Commit Graph

1206 Commits

Author SHA1 Message Date
85fc29d511 remote-blackbox: Increase scrape timeout
In order to avoid false positives, especially with Invoice Ninja, I'm
increasing the timeout values for scraping the public-facing websites.
They can occasionally be quite slow, either because of our Internet
connection, or load on the servers.
2025-11-25 21:56:20 -06:00
0334b1b77a Merge branch 'fluent-bit' 2025-11-24 07:49:05 -06:00
f1b61a8d0a v-l: Enable useRemoteIP for syslog
Victoria Logs can now record the source address for syslog messages in a
`remoteIP` field.  This has to be enabled specifically, although I can't
think of a reason why someone would _not_ want to record that
information.
2025-11-24 07:47:35 -06:00
8aa1e986d4 r/gitea: Enable PROXY protocol
Using the PROXY protocol allows the publicly-facing reverse proxy to
pass through the original source address of the client, without doing
TLS termination.  Clients on the internal network will not go through
the proxy, though, so we have to disable the PROXY protocol for those
addresses.  Unfortunately, the syntax for this is kind of cumbersome,
because Apache only has a deny list, not an allow list, so we have to
enumerate all of the possible internal addresses _except_ the proxy.
2025-11-19 07:43:29 -06:00
25d813144c r/web/hlc: Drop cert role
The certificate for _hatchlearningcenter.org_ is managed by Apache
*mod_md* now.
2025-11-17 08:00:45 -06:00
68b045d6d1 websites: Drop unnecessary cert for hatch.chat
The Synapse server has been gone for a long time.
2025-11-17 07:56:38 -06:00
c1944fc78a site: Remove frigate PB
The `frigate` playbook cannot be applied by the host provisioner for
several reasons.  First, it needs manual intervention in order to enroll
the MOK which is used to sign the `gasket-driver` kernel modules.
Further, it needs several encrypted values from Ansible Vault, which are
not available to the _host-provisioner_.
2025-11-16 16:49:15 -06:00
2d53fe6acd gw1/squid: Allow pxe.p.b via HTTPS
Now that Kickstart files are hosted on _pxe.pyrocufflink.blue_, we can
allow access to that entire (sub-)domain, enabling clients to fetch the
files over HTTPS.  Previously, this was not possible because in order to
allow access to Kickstart files but nothing else on Gitea, we had to
rely on full URL matching.
2025-11-16 16:49:15 -06:00
2aca0429eb useproxy: Add ntfy.p.b to NO_PROXY
Specifically for _fluent-bit_, which does not correctly handle wildcards
or subdomains in `NO_PROXY`, to send real-time notifications from logs
via ntfy.
2025-11-16 16:49:15 -06:00
04f62a1467 hosts: Remove nvr2 from AD domain
The NVMe drive in _nvr2.pyrocufflink.blue_ died, so I had to re-install
Fedora on a new drive.  This time around, it will not be a domain
member, as with the other new servers added recently.
2025-11-16 16:48:20 -06:00
60b7a20e1f frigate: Switch to pre-compiled gasket-driver RPM
The DKMS package for the _gasket-driver_ kernel modules is something of
a problem.  For one thing, upstream seems to have abandoned the driver
itself, and it now requires several patches in order to compile for
current kernel versions.  These patches are not included in the DKMS
package, and thus have to be applied manually after installing it.  More
generally, I don't really like how DKMS works anyway.  Besides requiring
a full kernel development toolchain on a production system, it's
impossible to know if a module will compile successfully until _after_
the new kernel has been installed and booted.  This has frequently meant
that Frigate won't come up after an update because building the module
failed.  I would much rather have a notification about a compatibility
issue for an _upcoming_ update, rather than an applied one.
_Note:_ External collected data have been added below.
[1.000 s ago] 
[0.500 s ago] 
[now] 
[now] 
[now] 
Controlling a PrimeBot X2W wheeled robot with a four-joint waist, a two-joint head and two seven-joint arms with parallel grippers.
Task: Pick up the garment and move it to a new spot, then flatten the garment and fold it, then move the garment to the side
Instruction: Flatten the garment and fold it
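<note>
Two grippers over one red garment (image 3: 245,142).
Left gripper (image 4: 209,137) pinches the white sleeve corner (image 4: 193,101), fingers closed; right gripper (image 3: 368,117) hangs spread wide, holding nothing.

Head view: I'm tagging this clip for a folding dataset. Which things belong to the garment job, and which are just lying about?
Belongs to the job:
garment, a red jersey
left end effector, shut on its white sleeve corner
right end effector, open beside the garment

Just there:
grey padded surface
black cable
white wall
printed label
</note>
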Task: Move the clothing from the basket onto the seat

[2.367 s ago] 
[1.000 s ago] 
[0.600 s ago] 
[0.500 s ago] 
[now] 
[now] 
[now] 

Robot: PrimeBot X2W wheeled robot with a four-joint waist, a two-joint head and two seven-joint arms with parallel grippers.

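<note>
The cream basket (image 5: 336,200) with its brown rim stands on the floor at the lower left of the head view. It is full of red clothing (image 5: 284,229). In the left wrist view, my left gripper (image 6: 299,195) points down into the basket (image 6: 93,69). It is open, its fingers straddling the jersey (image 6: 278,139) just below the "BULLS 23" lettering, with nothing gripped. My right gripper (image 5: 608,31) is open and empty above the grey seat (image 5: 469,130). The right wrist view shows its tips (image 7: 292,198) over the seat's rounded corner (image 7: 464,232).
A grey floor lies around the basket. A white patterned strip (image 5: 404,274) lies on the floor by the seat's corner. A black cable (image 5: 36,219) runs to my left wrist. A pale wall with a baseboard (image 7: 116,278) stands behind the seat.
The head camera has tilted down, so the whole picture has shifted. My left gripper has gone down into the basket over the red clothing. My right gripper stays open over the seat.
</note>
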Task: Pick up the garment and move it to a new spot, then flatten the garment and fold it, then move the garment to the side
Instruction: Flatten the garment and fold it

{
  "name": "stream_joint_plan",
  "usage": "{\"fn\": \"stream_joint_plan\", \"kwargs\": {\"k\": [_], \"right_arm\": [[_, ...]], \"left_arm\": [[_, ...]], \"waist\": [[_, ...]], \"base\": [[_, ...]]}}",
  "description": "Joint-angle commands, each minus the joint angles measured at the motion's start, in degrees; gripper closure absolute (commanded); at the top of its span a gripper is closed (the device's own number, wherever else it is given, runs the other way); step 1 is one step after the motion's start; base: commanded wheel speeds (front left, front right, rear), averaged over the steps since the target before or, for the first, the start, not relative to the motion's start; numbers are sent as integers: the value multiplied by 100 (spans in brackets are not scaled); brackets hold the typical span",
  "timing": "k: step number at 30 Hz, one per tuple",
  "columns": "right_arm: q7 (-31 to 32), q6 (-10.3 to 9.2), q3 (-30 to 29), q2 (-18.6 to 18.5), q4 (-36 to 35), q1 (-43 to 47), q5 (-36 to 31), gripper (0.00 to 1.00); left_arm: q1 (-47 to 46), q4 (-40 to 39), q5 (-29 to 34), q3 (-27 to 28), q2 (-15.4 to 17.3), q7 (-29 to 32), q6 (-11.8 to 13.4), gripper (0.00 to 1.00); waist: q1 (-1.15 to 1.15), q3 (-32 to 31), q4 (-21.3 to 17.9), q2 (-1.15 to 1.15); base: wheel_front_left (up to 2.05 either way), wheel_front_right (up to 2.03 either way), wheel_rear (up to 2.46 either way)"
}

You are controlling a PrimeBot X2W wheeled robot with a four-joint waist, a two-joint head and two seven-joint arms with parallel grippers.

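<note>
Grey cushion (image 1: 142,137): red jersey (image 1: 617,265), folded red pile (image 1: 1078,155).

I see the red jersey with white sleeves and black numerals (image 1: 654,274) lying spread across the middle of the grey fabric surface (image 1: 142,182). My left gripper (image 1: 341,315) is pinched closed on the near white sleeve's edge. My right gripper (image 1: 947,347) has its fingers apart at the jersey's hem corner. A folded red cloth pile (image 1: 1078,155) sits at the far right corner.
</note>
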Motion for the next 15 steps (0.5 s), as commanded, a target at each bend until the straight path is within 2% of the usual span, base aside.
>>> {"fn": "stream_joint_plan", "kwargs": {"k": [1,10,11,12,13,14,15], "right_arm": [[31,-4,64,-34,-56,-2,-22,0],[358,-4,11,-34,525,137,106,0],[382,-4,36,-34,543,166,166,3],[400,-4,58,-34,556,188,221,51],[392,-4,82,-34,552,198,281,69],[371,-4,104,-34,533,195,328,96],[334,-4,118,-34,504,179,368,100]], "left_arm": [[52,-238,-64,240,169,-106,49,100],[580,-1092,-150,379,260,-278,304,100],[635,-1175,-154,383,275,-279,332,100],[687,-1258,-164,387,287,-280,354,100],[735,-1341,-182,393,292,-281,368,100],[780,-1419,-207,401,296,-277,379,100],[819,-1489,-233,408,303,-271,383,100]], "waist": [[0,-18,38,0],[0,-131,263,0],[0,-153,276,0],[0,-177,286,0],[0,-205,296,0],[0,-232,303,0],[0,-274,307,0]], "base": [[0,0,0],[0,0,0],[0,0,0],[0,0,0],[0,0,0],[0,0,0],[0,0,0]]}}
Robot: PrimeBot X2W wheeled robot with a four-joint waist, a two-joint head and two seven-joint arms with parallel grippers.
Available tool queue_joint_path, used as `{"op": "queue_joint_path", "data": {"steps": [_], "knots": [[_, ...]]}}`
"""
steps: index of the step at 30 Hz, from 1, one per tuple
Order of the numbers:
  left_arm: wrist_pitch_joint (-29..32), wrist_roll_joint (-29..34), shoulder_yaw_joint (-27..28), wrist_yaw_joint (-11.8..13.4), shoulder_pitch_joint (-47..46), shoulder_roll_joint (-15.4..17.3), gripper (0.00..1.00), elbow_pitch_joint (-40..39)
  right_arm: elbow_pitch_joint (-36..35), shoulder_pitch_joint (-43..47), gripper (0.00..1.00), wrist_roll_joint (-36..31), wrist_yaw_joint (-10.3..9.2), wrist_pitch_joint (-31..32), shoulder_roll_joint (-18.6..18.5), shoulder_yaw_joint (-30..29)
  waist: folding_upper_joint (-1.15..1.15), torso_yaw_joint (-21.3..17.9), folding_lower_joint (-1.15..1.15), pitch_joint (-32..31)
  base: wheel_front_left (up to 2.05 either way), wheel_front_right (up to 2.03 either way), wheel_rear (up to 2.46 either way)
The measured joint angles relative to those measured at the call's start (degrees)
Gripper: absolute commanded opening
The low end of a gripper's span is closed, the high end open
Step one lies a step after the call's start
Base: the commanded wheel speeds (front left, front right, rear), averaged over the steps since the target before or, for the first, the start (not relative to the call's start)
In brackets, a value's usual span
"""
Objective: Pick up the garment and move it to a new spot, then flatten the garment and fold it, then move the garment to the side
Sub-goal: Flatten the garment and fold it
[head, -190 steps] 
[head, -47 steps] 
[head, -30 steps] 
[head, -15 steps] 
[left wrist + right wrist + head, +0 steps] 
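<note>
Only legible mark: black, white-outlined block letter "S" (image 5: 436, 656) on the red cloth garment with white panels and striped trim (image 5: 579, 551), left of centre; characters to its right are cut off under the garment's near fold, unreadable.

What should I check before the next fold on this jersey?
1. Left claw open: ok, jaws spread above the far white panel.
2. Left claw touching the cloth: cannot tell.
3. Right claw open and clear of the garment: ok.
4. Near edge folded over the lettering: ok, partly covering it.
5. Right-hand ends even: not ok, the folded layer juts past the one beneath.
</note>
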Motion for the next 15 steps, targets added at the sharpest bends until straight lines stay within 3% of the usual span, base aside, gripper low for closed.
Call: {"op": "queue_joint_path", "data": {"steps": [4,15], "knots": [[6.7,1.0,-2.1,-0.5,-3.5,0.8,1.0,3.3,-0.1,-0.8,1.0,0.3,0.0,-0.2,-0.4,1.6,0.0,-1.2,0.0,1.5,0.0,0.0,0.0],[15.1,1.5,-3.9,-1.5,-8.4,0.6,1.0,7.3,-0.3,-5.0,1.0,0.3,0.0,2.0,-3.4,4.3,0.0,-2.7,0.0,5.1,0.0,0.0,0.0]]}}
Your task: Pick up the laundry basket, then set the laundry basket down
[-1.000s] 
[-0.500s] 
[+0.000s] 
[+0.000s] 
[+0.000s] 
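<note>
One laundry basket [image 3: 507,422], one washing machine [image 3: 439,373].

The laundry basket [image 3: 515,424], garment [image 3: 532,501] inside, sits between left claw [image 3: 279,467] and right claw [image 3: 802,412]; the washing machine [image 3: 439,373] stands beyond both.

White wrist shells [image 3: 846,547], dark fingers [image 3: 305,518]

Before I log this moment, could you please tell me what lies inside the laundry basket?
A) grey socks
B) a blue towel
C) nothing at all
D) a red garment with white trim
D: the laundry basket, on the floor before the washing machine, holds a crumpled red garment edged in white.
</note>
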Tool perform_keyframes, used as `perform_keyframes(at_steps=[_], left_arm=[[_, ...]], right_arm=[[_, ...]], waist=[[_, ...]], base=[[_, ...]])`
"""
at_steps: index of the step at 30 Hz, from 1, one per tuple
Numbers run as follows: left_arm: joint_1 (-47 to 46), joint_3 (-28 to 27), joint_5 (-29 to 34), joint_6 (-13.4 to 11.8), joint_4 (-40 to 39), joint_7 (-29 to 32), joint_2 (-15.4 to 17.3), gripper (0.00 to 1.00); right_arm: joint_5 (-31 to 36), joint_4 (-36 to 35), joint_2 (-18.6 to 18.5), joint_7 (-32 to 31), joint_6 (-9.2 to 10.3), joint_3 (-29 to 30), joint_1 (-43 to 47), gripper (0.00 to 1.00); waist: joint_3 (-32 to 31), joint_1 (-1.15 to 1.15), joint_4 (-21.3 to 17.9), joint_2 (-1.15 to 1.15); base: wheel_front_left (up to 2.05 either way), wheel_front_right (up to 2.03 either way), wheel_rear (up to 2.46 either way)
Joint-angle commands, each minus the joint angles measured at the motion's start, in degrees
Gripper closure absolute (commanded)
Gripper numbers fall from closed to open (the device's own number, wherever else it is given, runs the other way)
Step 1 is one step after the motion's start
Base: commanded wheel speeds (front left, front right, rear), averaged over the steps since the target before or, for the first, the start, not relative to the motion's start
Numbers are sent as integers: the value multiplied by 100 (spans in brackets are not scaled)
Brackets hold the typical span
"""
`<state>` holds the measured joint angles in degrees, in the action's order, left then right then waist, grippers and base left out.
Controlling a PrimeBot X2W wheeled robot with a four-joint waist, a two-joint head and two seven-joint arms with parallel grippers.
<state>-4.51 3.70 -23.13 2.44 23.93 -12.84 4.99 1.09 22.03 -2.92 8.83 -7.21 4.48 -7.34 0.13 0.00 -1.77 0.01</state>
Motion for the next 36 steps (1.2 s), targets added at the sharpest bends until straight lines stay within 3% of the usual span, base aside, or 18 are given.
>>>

To rectify these issues, I have created a new RPM package tha contains
pre-built, signed kernel modules for the Coral EdgeTPU device.  Unlike
the DKMS package, this package needs to be rebuilt for every kernel
version, however, this is done by Jenkins before the updated kernel gets
installed on the machine.  It also expresses a dependency on an exact
kernel version, so the kernel cannot be updated until a corresponding
_gasket-driver_ package is available.
2025-11-16 16:30:51 -06:00
94a777fec8 r/collectd-sensors: Add missing handlers file 2025-11-16 16:30:51 -06:00
0df95c8378 Drop .certs submodule
Nothing uses these certificates anymore, and nothing manages/renews
them.  Everything has either been converted to ACME, or fetches the
_pyrocufflink.net_ wildcard certificate directly from the Kubernetes
Secret.
2025-11-16 16:28:49 -06:00
daa91e71a1 Merge remote-tracking branch 'refs/remotes/origin/master' 2025-11-16 16:24:04 -06:00
fce060bdec r/ssh-host-certs: Fix circular dep in reload.path
The `reload-ssh-cert.path` unit introduced a circular ordering
dependency with `sshd.service` by way of `paths.target`.  There's no
particular reason for this dependency here, so we need to remove it to
resolve the issue.
2025-11-13 18:40:52 -06:00
44c3dba46a r/gitea: Update to v1.24.7 2025-11-12 17:48:09 -06:00
4b91e088ea r/apache: Reduce amount of logs stored
There's really no reason to keep 4 256 MiB log files, especially access
logs.  In any case, most of the web servers only have 1 GiB log volume,
so this configuration tends to fill them up.
2025-11-09 13:23:02 -06:00
28ecc2974c fluent-bit: Remove Promtail 2025-11-06 09:44:22 -06:00
a500e0ece4 hosts: Decommission dc-headphone.p.b
_dc-headphone.pyrocufflink.blue_ has been replaced by
_dc-backless.pyrocufflink.blue_.
2025-11-01 22:28:43 -05:00
5af25bcccf r/dch-yum: Trust GPG key
We need to explicitly add the GPG signing key for the _dch_ repository
to the system trust store, otherwise, _dnf-automatic_ will fail, as it
cannot implicitly add new keys during an update.
2025-10-27 12:54:07 -05:00
1804bc06f0 domain-controller: Remove vault secrets
The secret values stored in this vault file were never actually used.
They weren't even correct.
2025-10-27 12:54:07 -05:00
7929176b4e create-dc: Update to use new provisioning process
Instead of running `virt-install` directly from the `create-dc.sh`
script, it now relies on `newvm.sh`.  This will ensure that VMs created
to be domain controllers will conform to the same expectations as all
other machines, such as using the libvirt domain metadata to build
dynamic inventory.

Similarly, the `create-dc.yml` playbook now imports the `host-setup.yml`
playbook, which covers the basic setup of a new machine.  Again, this
ensures that the same policy is applied to DCs as to other machines.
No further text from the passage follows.